The generated PDDL is passed to a classical planner (FastDownward / SymK / pyperplan). If no plan is found, or if VAL symbolic validation fails, detailed error feedback is routed back to the LLM for iterative problem refinement — and, when semantic inconsistencies are detected, domain refinement as well. This loop repeats for up to k iterations until a valid plan is produced.

Ground-Truth Grounding

Classical planners validate plans against the synthesised domain, which may use different action and object names than the real-world simulator. Sim-LAPIS² adds a final LLM-based grounding check that maps synthesised names back to ground-truth terms, enabling plans to be executed directly in the GT simulator — closing the "validation gap" that reduces all other methods to 0 % real executability.

1

Domain Synthesis

LLM generates a PDDL domain from natural language, with an optional adequacy check to verify predicate coverage.

2

Problem Generation

Domain schema injected into LLM context; PDDL problem file encoding initial state & goal is synthesised.

3

Planning & Validation

Classical planner generates a candidate plan; VAL validates it symbolically. Errors feed back for refinement.

4

GT Grounding (Sim-LAPIS²)

LLM maps synthesised names to ground-truth terms, enabling direct execution in the real-world simulator.

Key Features

Bridging LLM flexibility with symbolic planning rigor

Provable Correctness

Every generated plan is validated by VAL, ensuring logical soundness and executability before deployment.

Zero-Shot Domains

Handle new domains without manual PDDL modeling. LLMs provide the semantic understanding, planners provide the search.

Long-Horizon Planning

Successfully plans tasks with 80+ steps where pure autoregressive generation fails due to compounding errors.

Interactive Demo

Live web interface for real-time pipeline visualization, PDDL editing, and plan execution trace stepping.

Multiple Backends

Supports pyperplan, FastDownward, and SymK planners. Works with GPT-4o, Claude, and Gemini models.

Coming Soon!

Open Source (Soon!)

Fully open-source implementation with benchmark suite, evaluation scripts, and reproducible experiments.

Benchmark Results

Evaluated on IPC domains from the LLM+P benchmark suite

100%
Planning Success Rate
VAL validation across all 7 IPC domains
73%
GT Execution Success Rate
Ground-truth simulator, avg. 7 domains
8.9s
Avg. Generation Time
Per task (36x faster than NL2Plan)

Success Rate on 20 Problems per Domain

VAL = the plan passes PDDL validation (self-consistent)  ·  GT = the plan actually runs in the ground-truth simulator  ·  Claude Sonnet 4.6 + FastDownward Columns marked * use the human-authored ground-truth PDDL domain and are provided as upper-bound references only. Hover a column header to learn what each method does, or hover a domain name for a description of that benchmark.

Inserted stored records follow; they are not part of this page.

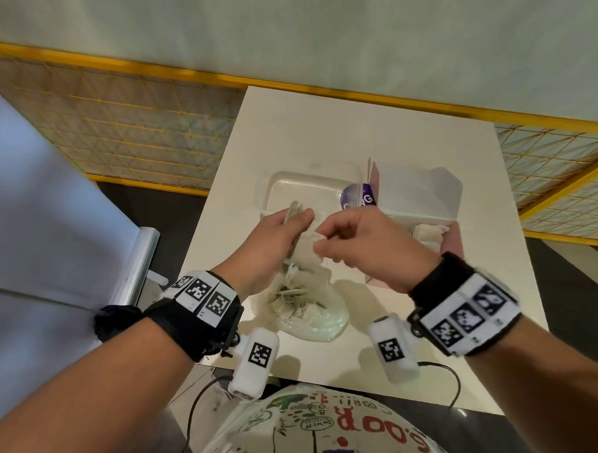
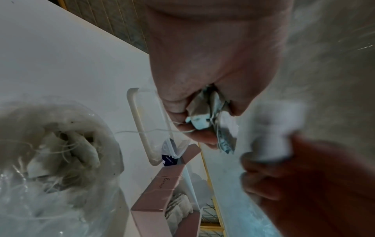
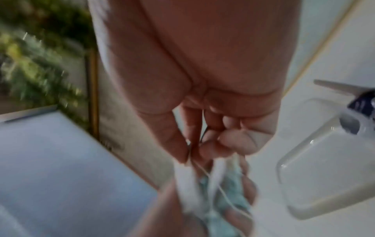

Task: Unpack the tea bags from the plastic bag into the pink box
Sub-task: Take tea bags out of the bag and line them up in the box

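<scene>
Above the white table [image 1: 329, 131] my left hand [image 1: 299, 223] grips a bunch of tea bags [image 1: 305, 250]; the left wrist view shows the bunch [image 2: 205, 115] squeezed between thumb and fingers. My right hand [image 1: 322, 242] pinches one white tea bag [image 2: 274, 131] at the bunch's edge, its thumb and fingers closed on the paper [image 3: 186, 170]. Below both hands the clear plastic bag [image 1: 309, 315] lies open with several tea bags and strings inside [image 2: 67, 149]. The pink box [image 1: 453, 241] stands open at the right, with tea bags [image 1: 427, 232] in it.
A clear plastic tray [image 1: 302, 188] lies just beyond the hands, with a purple-labelled packet [image 1: 358, 198] beside the box's raised lid [image 1: 426, 187]. Yellow mesh fencing [image 1: 130, 130] runs behind the table. A grey-blue surface [image 1: 35, 197] is at the left.
</scene>
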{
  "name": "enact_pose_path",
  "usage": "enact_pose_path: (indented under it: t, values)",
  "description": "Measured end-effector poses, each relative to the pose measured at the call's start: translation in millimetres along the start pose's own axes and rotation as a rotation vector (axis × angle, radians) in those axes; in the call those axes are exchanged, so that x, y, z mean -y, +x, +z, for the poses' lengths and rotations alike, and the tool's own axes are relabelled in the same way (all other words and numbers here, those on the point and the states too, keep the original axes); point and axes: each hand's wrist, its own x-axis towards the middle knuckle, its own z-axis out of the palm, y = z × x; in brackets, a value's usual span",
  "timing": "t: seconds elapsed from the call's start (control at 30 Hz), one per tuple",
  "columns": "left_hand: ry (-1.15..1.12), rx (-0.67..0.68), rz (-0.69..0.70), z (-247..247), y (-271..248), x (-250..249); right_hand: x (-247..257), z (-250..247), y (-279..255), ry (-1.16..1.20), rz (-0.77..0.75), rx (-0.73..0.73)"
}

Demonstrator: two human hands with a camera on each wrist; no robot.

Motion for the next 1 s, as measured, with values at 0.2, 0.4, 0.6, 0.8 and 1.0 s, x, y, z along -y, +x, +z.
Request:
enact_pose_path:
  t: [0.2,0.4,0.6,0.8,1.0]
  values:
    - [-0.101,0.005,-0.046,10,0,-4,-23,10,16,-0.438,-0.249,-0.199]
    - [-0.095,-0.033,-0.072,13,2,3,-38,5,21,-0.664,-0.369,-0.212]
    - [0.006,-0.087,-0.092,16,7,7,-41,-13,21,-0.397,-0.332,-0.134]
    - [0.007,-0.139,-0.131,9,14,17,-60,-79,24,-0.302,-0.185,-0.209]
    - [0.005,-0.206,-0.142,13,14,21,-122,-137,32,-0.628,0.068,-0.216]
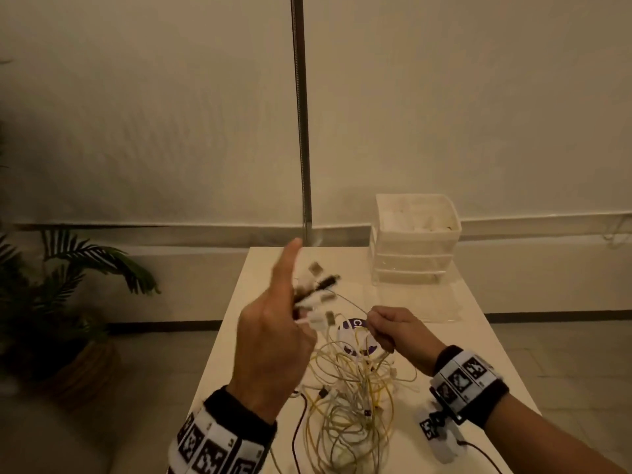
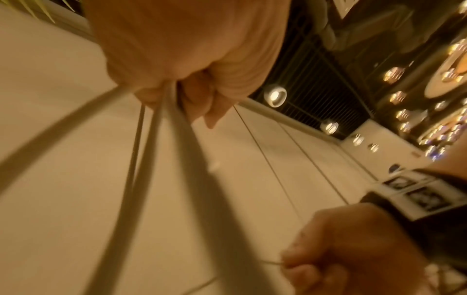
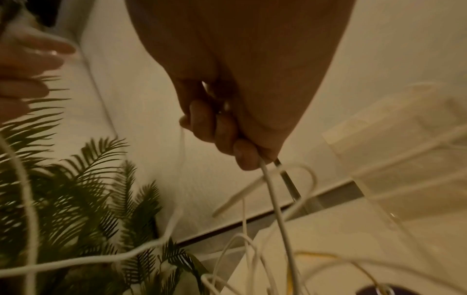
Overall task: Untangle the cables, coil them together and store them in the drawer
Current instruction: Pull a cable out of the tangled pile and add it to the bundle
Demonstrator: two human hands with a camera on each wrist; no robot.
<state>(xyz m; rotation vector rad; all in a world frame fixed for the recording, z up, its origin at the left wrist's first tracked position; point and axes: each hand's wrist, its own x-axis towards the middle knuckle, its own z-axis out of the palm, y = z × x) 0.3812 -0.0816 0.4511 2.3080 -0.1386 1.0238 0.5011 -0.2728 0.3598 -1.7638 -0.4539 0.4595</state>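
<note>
A tangle of white, yellow and black cables (image 1: 352,388) lies on the white table (image 1: 444,336) and hangs up to both hands. My left hand (image 1: 273,336) is raised above the table and grips a bunch of plug ends (image 1: 316,295), its index finger pointing straight up. In the left wrist view the cables (image 2: 141,159) run taut down out of its curled fingers (image 2: 194,99). My right hand (image 1: 390,328) is a fist around a thin white cable (image 3: 275,201), level with the tangle's top. The white drawer unit (image 1: 415,237) stands at the table's far right.
A round purple and white disc (image 1: 355,336) lies under the cables. A potted palm (image 1: 68,302) stands on the floor to the left. A metal pole (image 1: 301,114) rises behind the table. A small tagged white device (image 1: 441,436) with a black lead sits near the front right.
</note>
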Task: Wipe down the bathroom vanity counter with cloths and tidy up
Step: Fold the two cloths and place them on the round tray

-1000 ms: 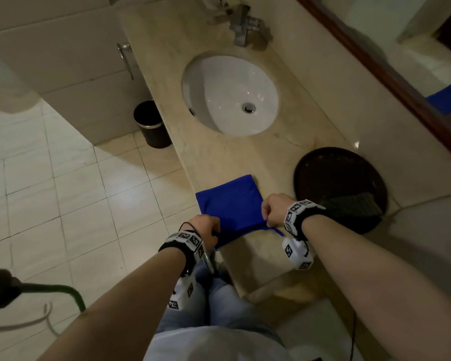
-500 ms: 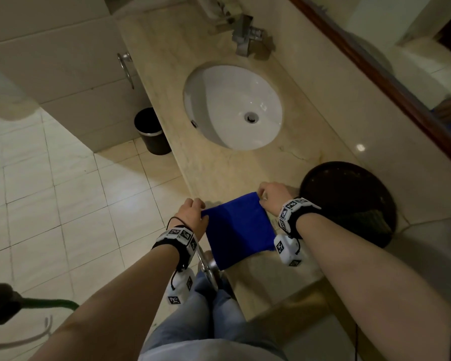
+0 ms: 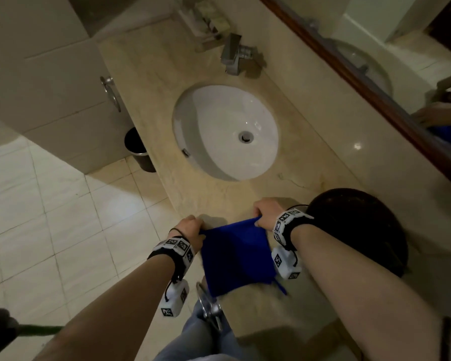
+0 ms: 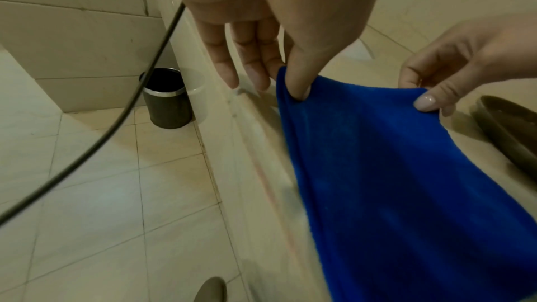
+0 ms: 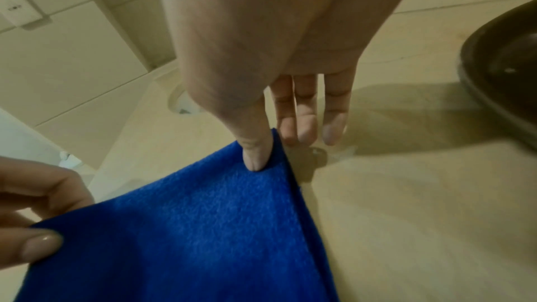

Domain LLM+P* NL2Plan GT-LAPIS²* LAPIS² Sim-LAPIS²
Few* few-shot Zero* zero-shot 325s/task 2 domains GT* oracle domain Zero 0 iterations Dom. 3-iter synth. Adq. + adequacy check VAL / GT real executability
Blocksworld 100 80 95 100 100 100 100 100 / 90
Floortile 100 45 90 90 90 85 100 / 75
Tyreworld 95 90 95 75 75 90 100 / 45
Storage 100 90 25 100 75 100 100 100 / 35
Barman 95 0 80 0 50 100 100 / 90
Grippers 100 100 100 100 100 100 100 / 90
Termes 100 95 100 95 100 100 100 / 85
Avg 99 71 95 76 85 96 100 / 73

* These methods receive the human-authored PDDL domain as input and serve as upper-bound references. They are not directly comparable to synthesis methods that must build the domain from scratch.

Every non-Sim-LAPIS² method shows VAL score only. Their GT executability is 0% across all domains: plans are validated against the synthesized PDDL schema, which uses different action and object names than the ground-truth simulator. Sim-LAPIS² is the only method that bridges this gap, using an LLM-based assignment mapping to translate synthesized plans into ground-truth terms.

Key result: LAPIS² with adequacy checking reaches 96% average VAL score using only natural language input, no human-authored PDDL. This is within 3 points of the few-shot oracle (99%) that gets handed the correct domain. On harder domains like Barman and Storage, NL2Plan scores between 0% and 25% while LAPIS² reaches 50-100%. Sim-LAPIS² then goes further, achieving 73% real executability in the ground-truth simulator — something no other method can do at all.